Charlotte's leading mayoral candidates as well as 20 city council candidates will meet voters tonight at separate events.

-- Democrat Anthony Foxx and Republican John Lassiter have been invited to speak to the Third Ward neighborhood organization. They'll discuss uptown issues from 7 p.m. to 8:30 p.m. at Gateway YMCA, 900 W. Trade Street, Suite 100. It's unclear whether Republican mayoral candidates Jack Stratton and Martin Davis also will appear.

-- At-large council candidates and those from Districts 1, 4 and 5 will talk about East Charlotte at Hickory Grove Recreation Center Gymnasium, 6709 Pence Rd. The forum starts at 6:30 p.m.
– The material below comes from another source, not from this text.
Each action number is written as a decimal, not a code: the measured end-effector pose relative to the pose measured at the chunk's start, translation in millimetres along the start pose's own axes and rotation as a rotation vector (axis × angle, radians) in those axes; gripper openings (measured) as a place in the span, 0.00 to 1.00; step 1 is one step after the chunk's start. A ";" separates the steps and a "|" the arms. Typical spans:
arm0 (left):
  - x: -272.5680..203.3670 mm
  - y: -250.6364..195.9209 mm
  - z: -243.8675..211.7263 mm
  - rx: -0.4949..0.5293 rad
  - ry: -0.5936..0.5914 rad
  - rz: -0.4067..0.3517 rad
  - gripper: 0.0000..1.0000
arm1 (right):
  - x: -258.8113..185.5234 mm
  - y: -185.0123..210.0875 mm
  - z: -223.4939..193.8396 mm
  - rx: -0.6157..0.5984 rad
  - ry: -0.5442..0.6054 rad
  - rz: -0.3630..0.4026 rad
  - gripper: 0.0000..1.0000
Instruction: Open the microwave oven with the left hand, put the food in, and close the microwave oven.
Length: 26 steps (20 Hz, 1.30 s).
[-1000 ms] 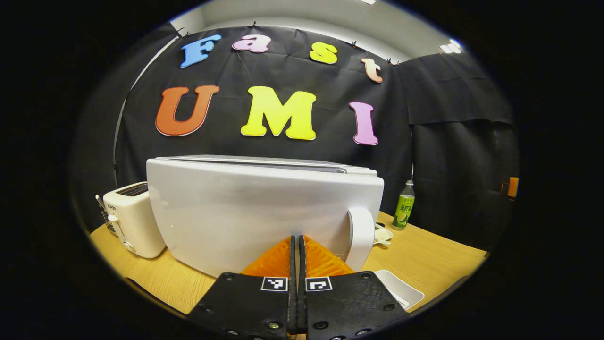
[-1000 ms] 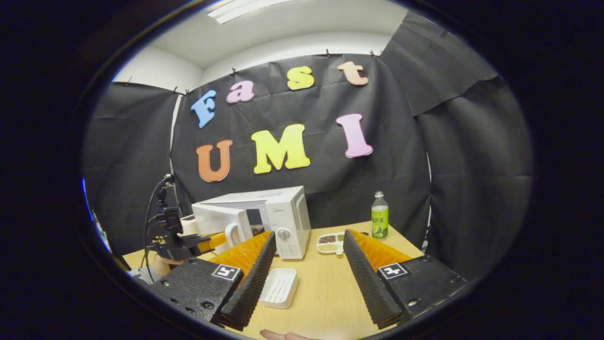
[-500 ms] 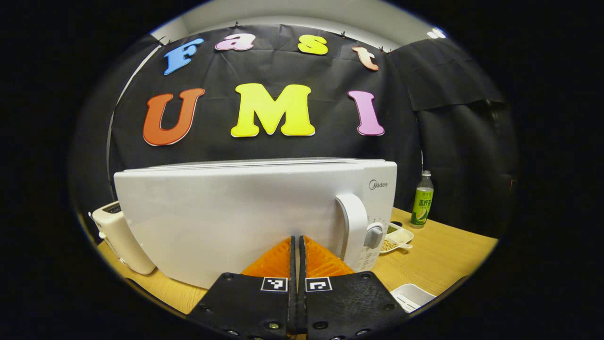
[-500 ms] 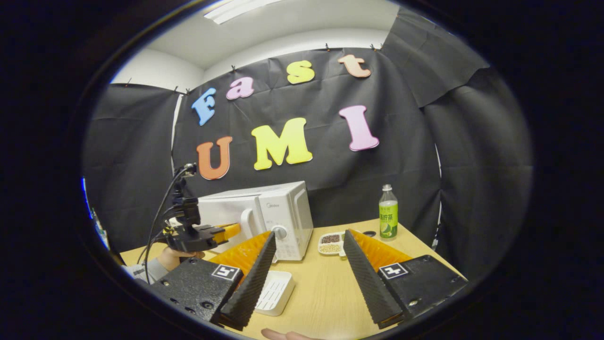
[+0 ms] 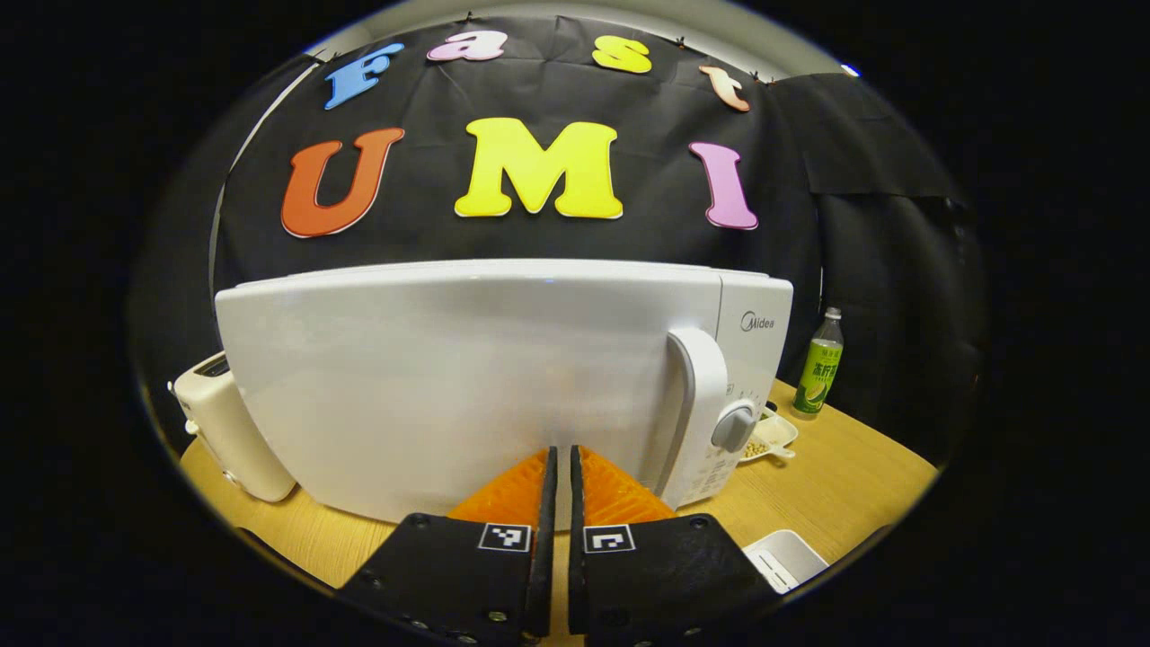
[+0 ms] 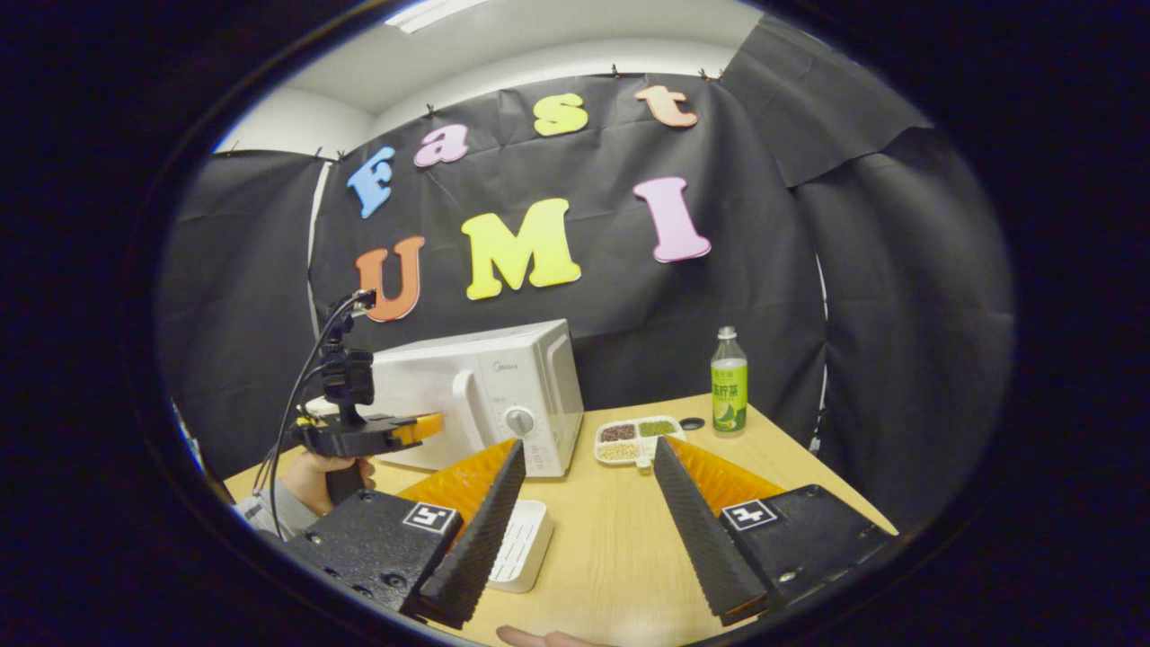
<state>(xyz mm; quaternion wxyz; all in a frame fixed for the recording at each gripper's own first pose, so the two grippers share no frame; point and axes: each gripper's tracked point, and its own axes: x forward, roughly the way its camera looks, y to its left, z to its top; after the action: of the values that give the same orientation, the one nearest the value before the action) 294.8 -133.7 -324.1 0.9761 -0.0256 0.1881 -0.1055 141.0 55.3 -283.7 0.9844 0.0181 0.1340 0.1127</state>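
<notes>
Left gripper view first: our left gripper (image 5: 559, 467) has its jaws pressed together, holding nothing, tips right up against the microwave oven (image 5: 503, 386) door low at 6 o'clock; whether they actually touch it we can't tell. The door looks flush with the body, its handle (image 5: 705, 404) at about 4 o'clock and the knob (image 5: 735, 428) just beside it. A toaster (image 5: 229, 427) sits at 9 o'clock, a green bottle (image 5: 819, 373) at 3, and a white tray (image 5: 786, 557) pokes in at 5 on the tabletop (image 5: 835, 476). Right gripper view: our right gripper (image 6: 588, 472) has its jaws spread wide, empty, hovering over the tabletop. Between them, up towards 12 o'clock, is a divided dish (image 6: 638, 436) of beans or similar, which we guess is spare food sitting outside the oven. The left gripper shows here at 9 o'clock, against the door. Our read: the door looks closed, so the task seems basically done, though we can't see inside to confirm the food's in there.
</notes>
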 end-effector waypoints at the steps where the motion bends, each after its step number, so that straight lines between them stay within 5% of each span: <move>1: -11.5 1.1 1.1 -0.018 0.003 -0.002 0.09 | -3.6 2.1 -0.4 -0.010 0.008 -0.011 0.93; 3: -38.5 4.3 1.4 -0.049 0.007 0.012 0.44 | -13.2 7.7 -0.4 -0.027 0.023 -0.026 0.92; 5: -69.1 8.7 10.1 -0.043 -0.011 0.032 0.98 | -27.6 13.9 4.2 -0.036 0.026 -0.045 0.93; 7: -103.8 12.1 19.3 -0.034 -0.032 0.049 0.96 | -45.2 21.5 11.2 -0.055 0.018 -0.065 0.92; 8: -121.7 14.8 25.5 -0.031 -0.039 0.061 0.84 | -52.0 28.5 15.5 -0.061 0.010 -0.069 0.92; 11: -179.7 18.1 45.8 -0.013 -0.071 0.087 0.96 | -79.5 48.4 31.1 -0.078 -0.002 -0.072 0.93; 19: -325.0 26.4 104.8 0.050 -0.175 0.210 0.95 | -156.4 71.5 104.1 -0.098 -0.124 -0.108 0.92; 20: -340.3 24.6 112.0 0.056 -0.187 0.217 0.84 | -164.3 72.0 113.0 -0.096 -0.141 -0.108 0.92; 21: -355.3 22.6 117.2 0.057 -0.199 0.218 0.96 | -172.3 71.2 120.1 -0.094 -0.157 -0.110 0.92; 24: -393.4 16.1 132.4 0.050 -0.249 0.203 0.96 | -193.1 69.8 133.0 -0.100 -0.177 -0.108 0.82; 25: -403.1 15.0 134.4 0.047 -0.260 0.198 0.86 | -197.1 70.2 134.2 -0.103 -0.175 -0.105 0.82; 26: -410.7 17.0 133.3 0.042 -0.267 0.201 0.96 | -201.3 71.7 133.6 -0.107 -0.173 -0.099 0.92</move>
<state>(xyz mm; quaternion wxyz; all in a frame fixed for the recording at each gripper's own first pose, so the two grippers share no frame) -24.7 -27.2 -53.4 0.9984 0.0000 0.0558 -0.0070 -27.7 78.7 -98.0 0.9962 -0.0314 0.0429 0.0688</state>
The forum is sponsored by Charlotte East Community Partners.

Monday, July 27, 2009

Foxx-Lassiter: Who's ahead depends on the poll

Republican mayoral candidate John Lassiter found some good news in a recent poll. But how good was it?

Cornerstone Solutions, a Raleigh-based polling firm, found that Lassiter leads Democrat Anthony Foxx, 42 percent to 26 percent, with 32 percent undecided. The findings are based on an automated phone survey of 401 Charlotteans.
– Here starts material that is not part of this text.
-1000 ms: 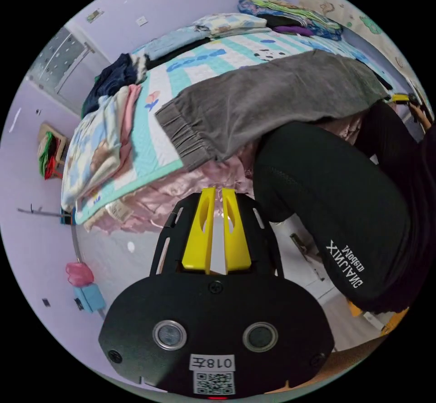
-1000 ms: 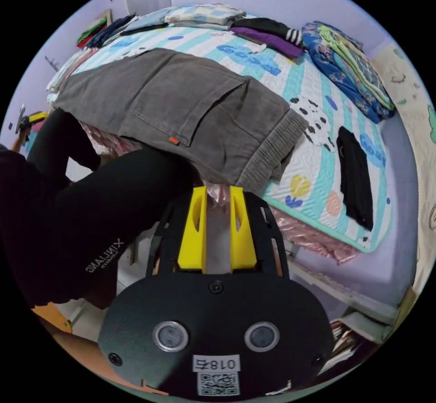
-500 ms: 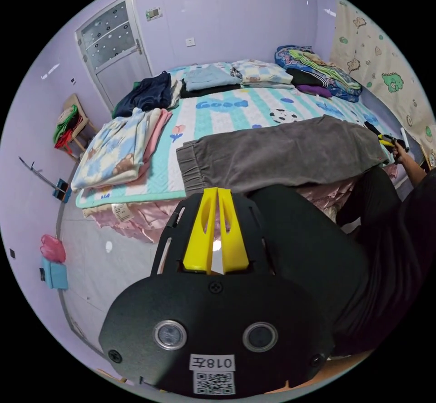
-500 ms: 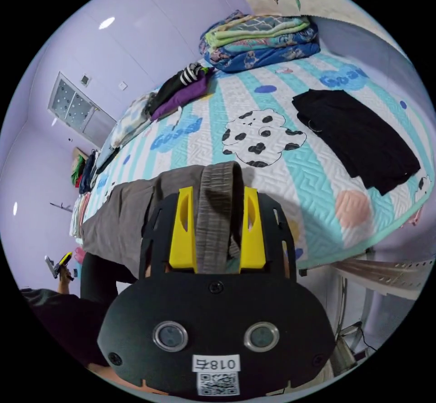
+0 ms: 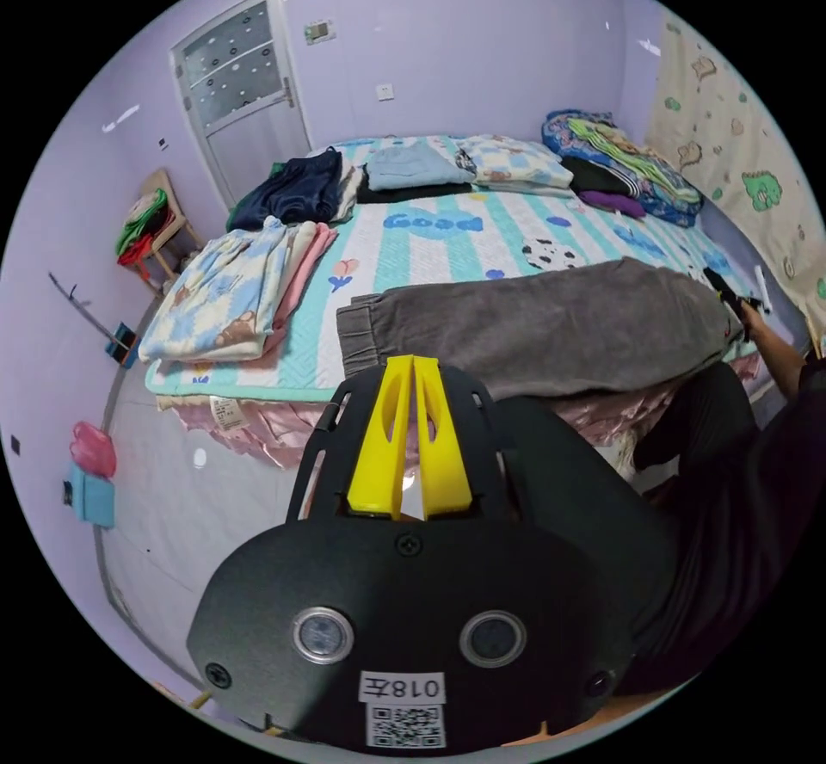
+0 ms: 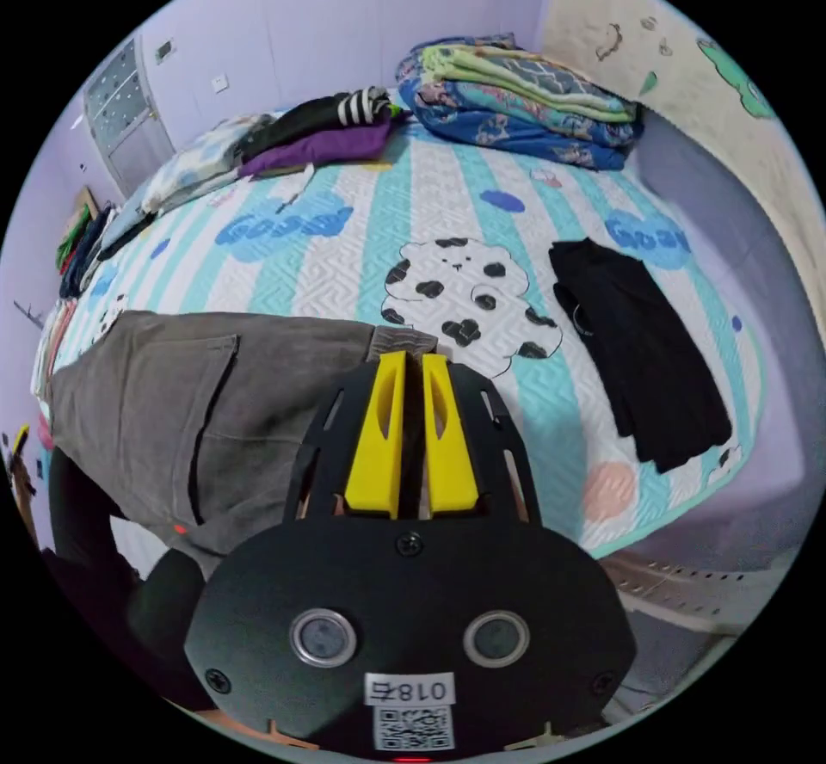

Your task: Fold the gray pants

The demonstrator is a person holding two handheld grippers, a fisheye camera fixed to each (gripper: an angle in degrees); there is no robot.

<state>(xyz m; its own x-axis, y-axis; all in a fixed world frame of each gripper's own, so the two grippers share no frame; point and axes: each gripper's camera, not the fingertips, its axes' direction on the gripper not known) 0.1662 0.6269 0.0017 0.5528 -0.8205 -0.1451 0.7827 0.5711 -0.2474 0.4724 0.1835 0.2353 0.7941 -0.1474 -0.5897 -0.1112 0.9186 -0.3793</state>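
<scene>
Left gripper view takes in the bed first, its striped quilt spread wide, with the gray pants laid lengthwise along the near edge, cuffed hem towards my left side and the other end near my right arm. Folded piles sit around them: a pale blue and cream stack at the bed's left edge, a dark navy heap behind it, and a bright blue and green bundle by the curtain. My dark-clothed legs crowd the lower right. My left gripper hangs just off the bed's edge, in front of the pants; its yellow jaws meet at the tips with nothing between them.

From the right gripper view, the pants lie flat with a pocket showing, the waistband end right at my right gripper. A black garment lies apart on the quilt, well to the other side. The jaws stand nearly closed at the waistband edge, but I cannot tell whether cloth is pinched between them.
</scene>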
A poll for Foxx, meanwhile, shows the race a dead heat.

Rule number 1: Be wary of polls done by a campaign for their candidate. Rule number 2: Be wary of all political polls, especially without several to go by and compare.

Cornerstone is a Republican consulting firm that also does polling. "We have no horse in this race," says partner Chris Sinclair of Raleigh.
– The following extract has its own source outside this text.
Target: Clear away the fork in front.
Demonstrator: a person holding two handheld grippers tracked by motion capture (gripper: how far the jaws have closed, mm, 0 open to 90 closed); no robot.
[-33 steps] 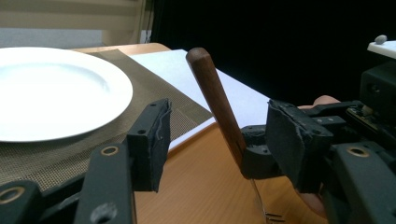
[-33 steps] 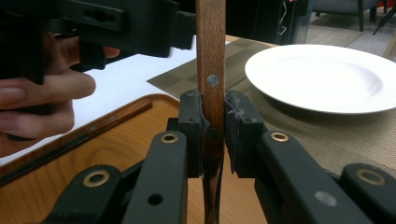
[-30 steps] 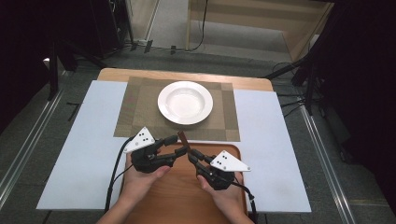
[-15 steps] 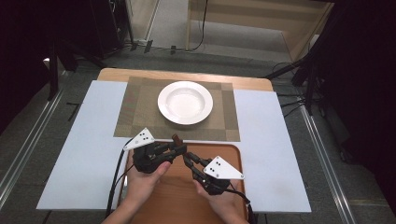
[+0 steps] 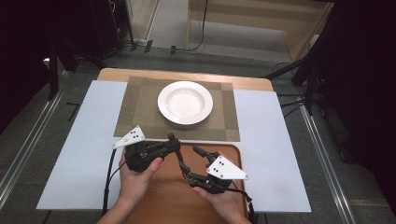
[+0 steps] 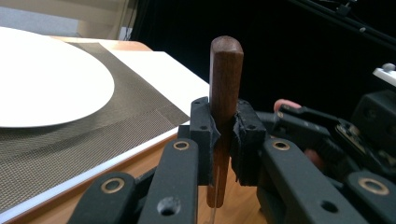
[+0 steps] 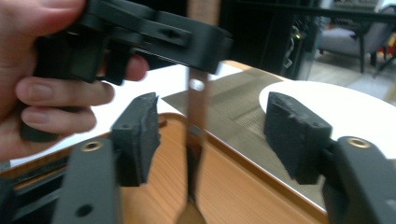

Foxx campaign manager Bruce Clark questions Cornerstone's methodology. For example, while 34 percent of Charlotte voters are black, less than 14 percent of those in the Cornerstone survey identified themselves as African American. Almost 12 percent refused to disclose their race. Black voters are more likely to vote Democratic.

"Our poll," says Clark, "more accurately represents the breakdown of voters in the city."

Sinclair stands by his sample. He says part of the discrepancy could lie with those who refused to answer the race question. And he says his statisticians weighted the results based on the number of registered voters.

"We weighted it appropriately and feel good about the outcomes," he says.

One advantage of sites like realclearpolitics.com is that they present a number of polls on the same race over time, showing patterns.

MAYORAL FORUM TUESDAY

Foxx and Lassiter will talk about their views of uotown Tuesday night at the Third Ward neighborhood meeting at the Gateway YMCA, 900 W. Trade St. It starts at 7 p.m.

Thursday, June 18, 2009

Foxx, Lassiter put styles on display at JCSU

Adding police? Moving a bookstore? Those were among the ideas that Charlotte mayoral candidates Anthony Foxx and John Lassiter outlined this morning to help overcome Charlotte's economic barriers.

The two spoke at a breakfast for the Charlotte Chamber's Inter City Visit at Johnson C. Smith University.

Foxx, a Democrat, talked about the importance of reducing crime in areas such as the Beatties Ford Road corridor, and touted a new police substation in the area to do just that. He also wants to streamline zoning and other regulations to make it easier for low-income areas to develop.

Lassiter, a Republican, threw a challenge to their host, JCSU President Ron Carter. Move the campus bookstore outside the school's fences to create a link to the community that could also spur other development.

He said such moves, along with city-aided development along Trade Street west of I-77 would help break the "noose" formed by that interstate and I-277 around the center city.

The two added their own styles to the discussion.

Foxx got personal in underscoring the racial and economic gaps in Charlotte today. He showed slides of himself as a boy with his grandmother, growing up a couple miles from the campus. He also showed a picture of the late Joe Martin, who got to know Foxx at West Charlotte High and wrote a recommendation that helped him get into Davidson College.

"Where are the Anthony Foxx's and Joe Martin's coming together now?" he asked.

Lassiter outlined more specifics -- extension of the Gold Rush trolley to JCSU, for example -- and touted his own life experience as a member of the school board and city council.

He described how he's bridged community divides by supporting renovations of inner-city schools and reaching out to minority contractors. Charlotte, he said, has to "find a way to do the kinds of things that bridge our relationships and work together."